The pundits and news media are always quick to yell about extreme highs and lows, because the drama is exciting; forget the deep dives into volatility or about holding assets for long term value, because that’s boring.
(The same is true when the media idolize CEOs at the top of their game, but then relish their downfalls, too. Nevermind the in-between stories, because drama is what gets the clicks and subs.)
If you’re already on the crypto bandwagon, then wooo, lookit you!
But if you’re not (yet) and have FOMO, or think it’s too late to get involved, then I have two thoughts for you: please don’t (have FOMO), and no it’s not (too late).

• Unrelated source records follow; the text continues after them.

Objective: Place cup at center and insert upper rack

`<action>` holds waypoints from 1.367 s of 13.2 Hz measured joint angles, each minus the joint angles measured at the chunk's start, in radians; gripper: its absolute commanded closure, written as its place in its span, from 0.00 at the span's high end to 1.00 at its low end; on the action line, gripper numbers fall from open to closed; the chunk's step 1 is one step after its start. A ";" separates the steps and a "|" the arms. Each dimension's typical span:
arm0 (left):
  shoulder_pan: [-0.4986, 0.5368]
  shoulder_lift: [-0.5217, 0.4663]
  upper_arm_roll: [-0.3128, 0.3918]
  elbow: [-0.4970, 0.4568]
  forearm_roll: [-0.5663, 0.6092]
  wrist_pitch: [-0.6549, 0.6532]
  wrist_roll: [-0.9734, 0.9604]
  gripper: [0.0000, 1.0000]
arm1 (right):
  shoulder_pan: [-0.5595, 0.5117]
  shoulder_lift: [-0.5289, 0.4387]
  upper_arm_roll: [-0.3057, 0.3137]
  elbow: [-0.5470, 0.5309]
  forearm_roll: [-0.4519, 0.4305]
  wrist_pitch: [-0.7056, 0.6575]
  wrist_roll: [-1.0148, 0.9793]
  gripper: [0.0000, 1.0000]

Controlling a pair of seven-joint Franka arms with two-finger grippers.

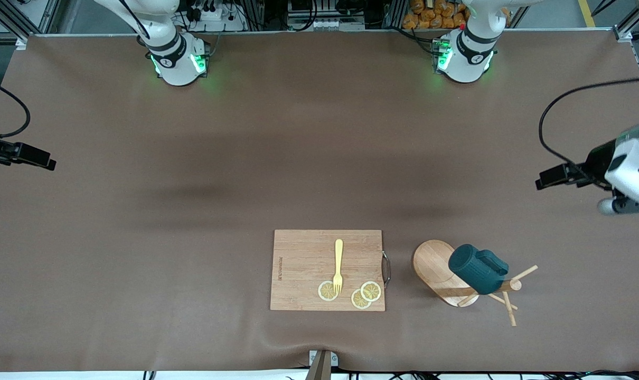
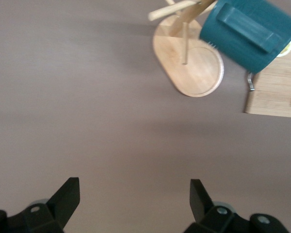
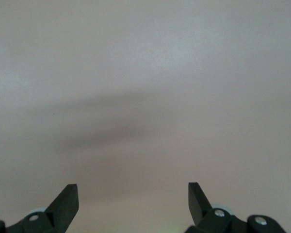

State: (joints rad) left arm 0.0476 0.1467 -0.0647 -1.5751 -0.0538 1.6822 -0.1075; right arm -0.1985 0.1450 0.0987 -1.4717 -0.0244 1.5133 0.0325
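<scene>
The dark teal ribbed cup [image 1: 475, 269] hangs on the light wooden mug tree, over its oval base [image 1: 433, 264], near the front edge toward the left arm's end. The thin peg arms [image 1: 509, 309] stick out past the cup. In the left wrist view the cup [image 2: 247, 31] and the base [image 2: 194, 68] show some way off. My left gripper [image 1: 615, 206] is up over bare table at the left arm's end, apart from the tree; it is open and empty [image 2: 134, 187]. My right gripper [image 3: 133, 189] is open and empty over bare table; the front view shows only its wrist camera.
A rectangular wooden cutting board [image 1: 303, 264] lies beside the mug tree toward the right arm's end. It carries a yellow fork [image 1: 338, 264] and three lemon slices [image 1: 327, 290]. Its corner shows in the left wrist view [image 2: 276, 92]. A brown mat [image 1: 298, 158] covers the table.
</scene>
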 measured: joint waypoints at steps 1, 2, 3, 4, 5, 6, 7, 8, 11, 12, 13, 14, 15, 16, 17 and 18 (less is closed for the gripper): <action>-0.009 -0.039 -0.010 -0.034 0.023 0.001 -0.053 1.00 | 0.000 -0.002 -0.001 0.002 0.000 0.000 0.000 1.00; -0.022 -0.070 -0.016 -0.065 0.038 0.001 -0.105 1.00 | 0.000 -0.004 -0.002 0.003 0.000 0.000 0.000 1.00; -0.039 -0.096 -0.020 -0.094 0.051 0.001 -0.138 1.00 | -0.001 -0.005 -0.003 0.005 0.000 0.000 0.000 1.00; -0.051 -0.119 -0.026 -0.118 0.075 0.002 -0.155 1.00 | -0.001 -0.005 -0.003 0.007 0.000 0.000 0.000 1.00; -0.054 -0.139 -0.039 -0.135 0.096 0.003 -0.163 1.00 | -0.001 -0.005 -0.003 0.008 0.000 0.000 0.000 1.00; -0.054 -0.157 -0.051 -0.150 0.109 0.003 -0.166 1.00 | -0.001 -0.005 -0.004 0.008 0.000 0.000 0.000 1.00; -0.054 -0.174 -0.059 -0.163 0.112 0.003 -0.166 1.00 | -0.001 -0.005 -0.004 0.008 0.000 0.000 0.000 1.00; -0.054 -0.187 -0.061 -0.172 0.113 0.003 -0.166 1.00 | -0.001 -0.005 -0.004 0.008 0.000 0.000 0.000 1.00; -0.054 -0.201 -0.060 -0.186 0.113 0.006 -0.166 1.00 | -0.001 -0.005 -0.004 0.008 0.000 0.000 0.000 1.00; -0.054 -0.201 -0.060 -0.187 0.113 0.008 -0.166 1.00 | -0.001 -0.005 -0.004 0.008 0.000 0.000 0.000 1.00; -0.054 -0.201 -0.060 -0.188 0.109 0.008 -0.166 1.00 | -0.001 -0.005 -0.004 0.008 0.000 -0.001 0.000 1.00; -0.054 -0.201 -0.060 -0.189 0.102 0.009 -0.166 1.00 | -0.001 -0.005 -0.004 0.008 0.000 -0.001 0.000 1.00; -0.054 -0.201 -0.060 -0.189 0.094 0.009 -0.166 1.00 | -0.001 -0.005 -0.004 0.008 0.000 -0.002 0.000 1.00; -0.053 -0.201 -0.060 -0.189 0.089 0.008 -0.166 1.00 | -0.001 -0.005 -0.004 0.008 0.000 -0.003 0.000 1.00; -0.052 -0.201 -0.060 -0.189 0.087 0.006 -0.166 1.00 | -0.001 -0.005 -0.004 0.008 0.000 -0.004 0.000 1.00; -0.051 -0.201 -0.060 -0.189 0.085 0.003 -0.166 1.00 | -0.001 -0.005 -0.004 0.008 0.000 -0.005 0.000 1.00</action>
State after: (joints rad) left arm -0.0032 -0.0544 -0.1250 -1.7645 0.0310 1.6852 -0.2732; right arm -0.1992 0.1396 0.0948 -1.4641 -0.0244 1.5087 0.0323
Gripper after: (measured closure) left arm 0.000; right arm 0.000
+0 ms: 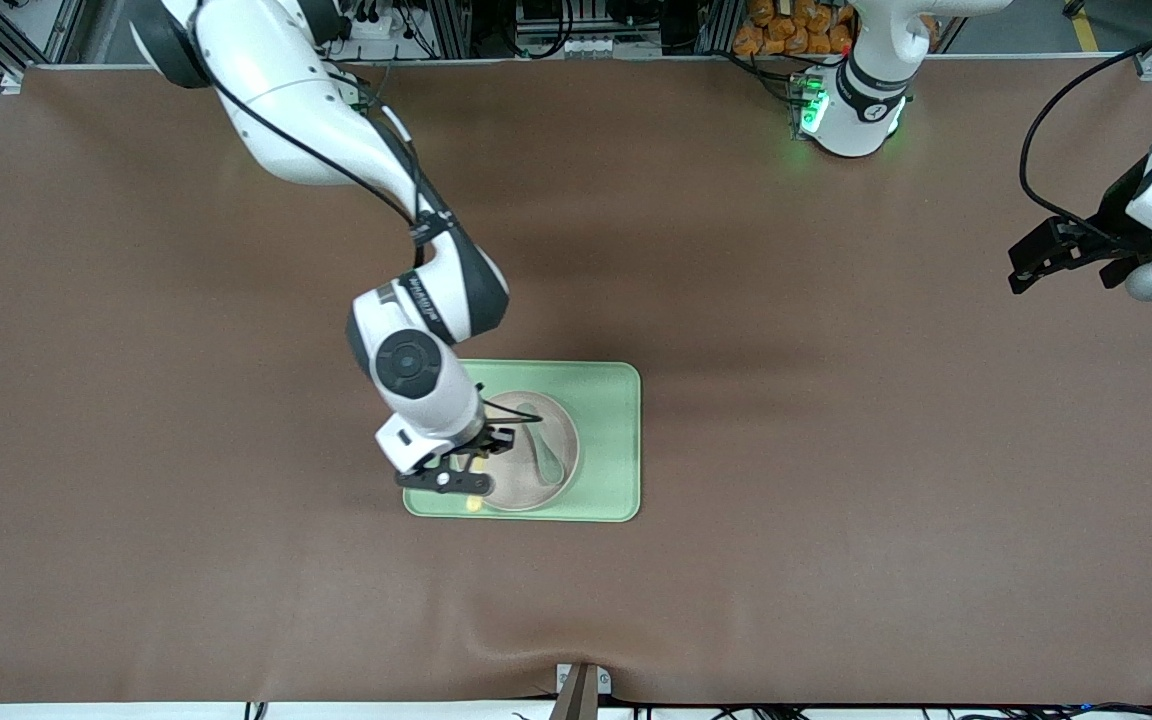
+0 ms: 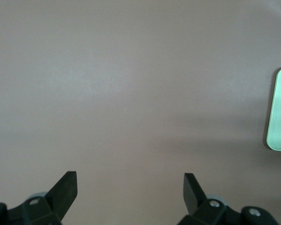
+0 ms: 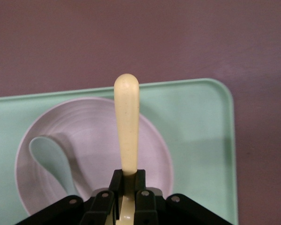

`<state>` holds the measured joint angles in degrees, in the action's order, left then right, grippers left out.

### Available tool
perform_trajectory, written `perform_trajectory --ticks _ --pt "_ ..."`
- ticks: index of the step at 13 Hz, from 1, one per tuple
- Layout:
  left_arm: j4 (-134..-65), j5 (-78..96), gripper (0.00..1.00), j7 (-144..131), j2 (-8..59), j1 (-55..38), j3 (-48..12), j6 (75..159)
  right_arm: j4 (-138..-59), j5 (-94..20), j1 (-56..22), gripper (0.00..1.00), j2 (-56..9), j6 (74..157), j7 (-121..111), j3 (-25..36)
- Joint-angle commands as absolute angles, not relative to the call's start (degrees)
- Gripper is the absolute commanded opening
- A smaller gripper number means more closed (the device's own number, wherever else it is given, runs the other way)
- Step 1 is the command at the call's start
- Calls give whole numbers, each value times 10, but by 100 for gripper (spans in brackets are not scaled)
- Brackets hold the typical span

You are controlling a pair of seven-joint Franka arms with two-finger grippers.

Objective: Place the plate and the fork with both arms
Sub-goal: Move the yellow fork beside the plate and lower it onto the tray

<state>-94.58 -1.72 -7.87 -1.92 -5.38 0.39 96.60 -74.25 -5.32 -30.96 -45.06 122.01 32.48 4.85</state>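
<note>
The off-white plate [image 1: 521, 487] lies on the light-green tray [image 1: 606, 440], with a teal-green spoon [image 1: 548, 458] in it. My right gripper [image 1: 471, 465] is shut on the pale-yellow fork [image 1: 476, 503] and holds it low over the tray at the plate's rim, toward the right arm's end. In the right wrist view the gripper [image 3: 127, 180] clamps the fork [image 3: 126, 122] near its tine end, and the handle points out over the plate [image 3: 150, 140] beside the spoon [image 3: 51, 159]. The tines are hidden. My left gripper [image 1: 1031, 262] waits open and empty at the left arm's end of the table [image 2: 130, 180].
The tray [image 3: 201, 140] sits mid-table on the brown mat; one corner of it shows in the left wrist view [image 2: 278, 112]. The left arm's green-lit base [image 1: 851, 110] stands at the table's top edge.
</note>
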Motion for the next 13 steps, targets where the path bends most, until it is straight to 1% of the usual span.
perform_trajectory --ticks 1,5,7,10,13 --pt "-938 -7 100 -69 -15 -56 6 965 -798 -64 -275 0 -411 1211 315 40" --pt "-937 -7 100 -69 -11 -57 6 964 -841 -64 -256 0 -412 1223 261 41" --pt "-937 -3 100 -69 -11 -57 6 965 -860 -64 -252 0 -415 1251 248 41" --pt "-940 26 100 -69 -11 -55 7 963 -897 -64 -258 0 -418 1317 250 39" --pt "-940 24 100 -69 -10 -55 9 962 -898 -65 -262 0 -424 1323 254 33"
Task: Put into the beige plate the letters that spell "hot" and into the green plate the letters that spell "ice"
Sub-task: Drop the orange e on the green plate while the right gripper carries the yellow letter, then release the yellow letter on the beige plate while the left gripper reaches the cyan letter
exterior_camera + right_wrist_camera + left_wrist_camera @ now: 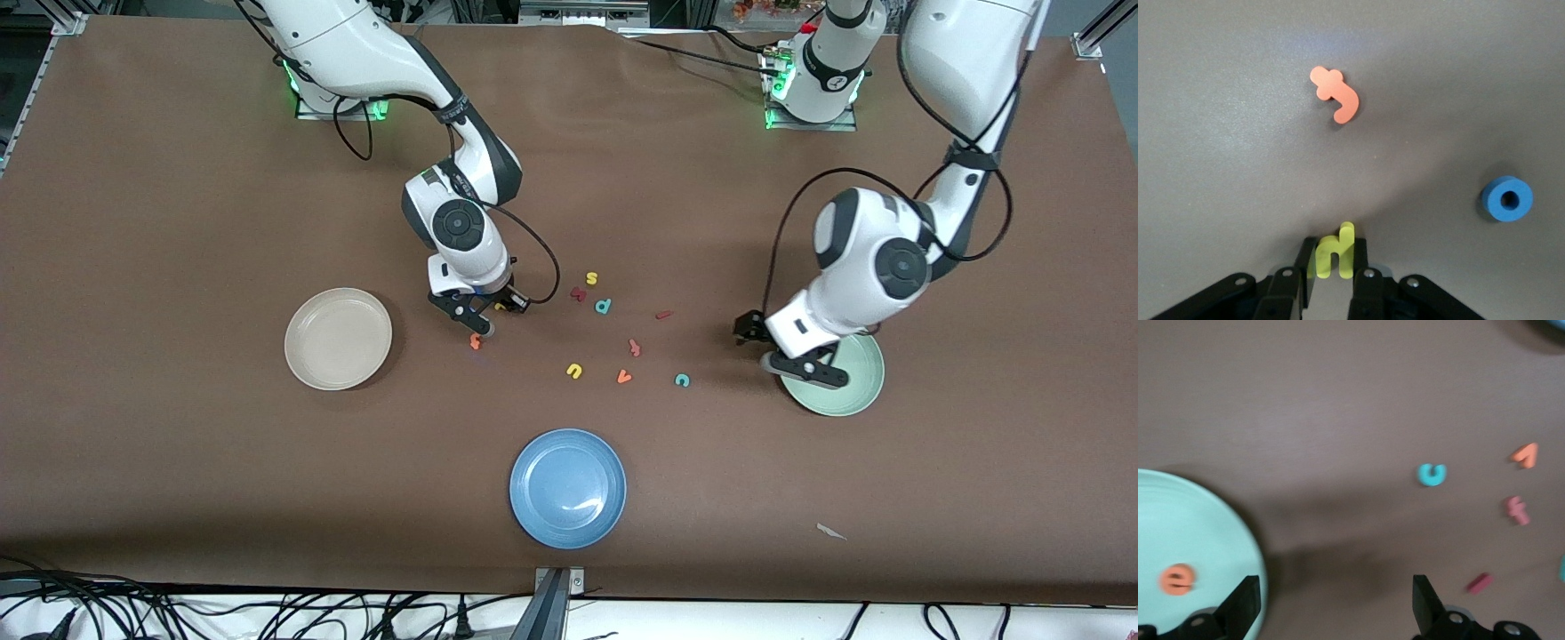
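My right gripper (1331,267) sits low at the centre-left of the front view, jaws clenched on the yellow "h" (1333,252), pinched upright between my fingers. The orange "t" (1335,95) lies on the table just below it in that view, and the blue "o" (1507,198) rests close by. The beige plate (338,338) sits at the left-centre, holding nothing I can make out.

My left gripper (1335,600) hangs over the rim of the green plate (858,391) at the right-centre, jaws spread and released. The orange "e" (1177,579) lies in that plate. The teal "c" (682,380) and the dark red "i" (663,314) lie on the table near the middle of the front view.
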### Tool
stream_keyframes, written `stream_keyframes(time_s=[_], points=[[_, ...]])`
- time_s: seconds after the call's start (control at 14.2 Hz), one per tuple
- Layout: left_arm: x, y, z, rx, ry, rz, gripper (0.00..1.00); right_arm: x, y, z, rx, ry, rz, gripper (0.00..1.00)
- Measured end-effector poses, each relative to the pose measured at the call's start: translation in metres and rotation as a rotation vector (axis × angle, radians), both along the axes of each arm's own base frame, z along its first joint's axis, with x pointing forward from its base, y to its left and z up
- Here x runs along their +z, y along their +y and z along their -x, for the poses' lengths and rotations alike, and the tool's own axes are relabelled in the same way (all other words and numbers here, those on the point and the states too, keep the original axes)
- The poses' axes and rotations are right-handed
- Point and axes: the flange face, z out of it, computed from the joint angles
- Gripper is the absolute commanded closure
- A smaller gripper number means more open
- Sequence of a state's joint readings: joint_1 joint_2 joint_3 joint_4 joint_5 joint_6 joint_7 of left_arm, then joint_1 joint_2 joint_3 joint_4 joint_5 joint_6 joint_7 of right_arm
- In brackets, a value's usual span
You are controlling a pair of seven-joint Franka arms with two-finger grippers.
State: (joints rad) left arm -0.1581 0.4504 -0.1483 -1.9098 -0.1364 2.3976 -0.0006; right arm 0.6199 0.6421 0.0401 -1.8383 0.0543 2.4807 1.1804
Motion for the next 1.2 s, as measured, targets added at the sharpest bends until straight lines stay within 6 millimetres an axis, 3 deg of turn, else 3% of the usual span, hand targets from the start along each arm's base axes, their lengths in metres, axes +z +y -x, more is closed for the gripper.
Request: stream_keyframes(time_s=[0.14,0.28,0.42,0.49,0.56,0.7,0.85,1.2], points=[[0.0,-0.031,-0.007,0.045,-0.004,0.011,0.0,0.007,0.003,-0.005,0.009,0.008,0.005,1.0],[-0.01,-0.052,-0.021,0.056,-0.013,0.006,0.0,0.031,0.004,-0.018,0.049,0.031,0.025,1.0],[-0.028,-0.071,-0.031,0.04,-0.023,-0.022,0.03,0.057,-0.01,-0.036,0.113,0.019,0.035,1.0],[-0.039,-0.079,-0.032,0.029,-0.022,-0.037,0.1,0.066,-0.021,-0.043,0.156,0.021,0.047,1.0],[-0.048,-0.086,-0.032,0.026,-0.017,-0.044,0.24,0.072,-0.035,-0.051,0.197,0.025,0.06,1.0],[-0.06,-0.097,-0.031,0.022,-0.012,-0.049,0.3,0.082,-0.068,-0.067,0.289,0.023,0.083,1.0],[-0.066,-0.107,-0.028,0.013,-0.007,-0.05,0.47,0.084,-0.106,-0.079,0.373,0.029,0.107,1.0],[-0.073,-0.113,-0.026,0.009,-0.025,-0.049,0.47,0.085,-0.204,-0.091,0.553,0.063,0.146,1.0]])
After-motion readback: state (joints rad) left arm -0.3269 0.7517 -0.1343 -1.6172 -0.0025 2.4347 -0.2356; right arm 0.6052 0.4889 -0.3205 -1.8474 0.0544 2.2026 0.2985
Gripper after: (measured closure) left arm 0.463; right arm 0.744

Two tenets of crypto investing
My two tenets of crypto investing are simple:
Don’t be stupid
Have fun
Regardless of how you feel about crypto—I’m not going to romanticize or philosophize about it—I believe it to be a unique, autonomous form of currency that’s worth investing in, and an opportunity for real long-term wealth accumulation.
You may wish to not touch it with a 10-foot pole. And that’s okay!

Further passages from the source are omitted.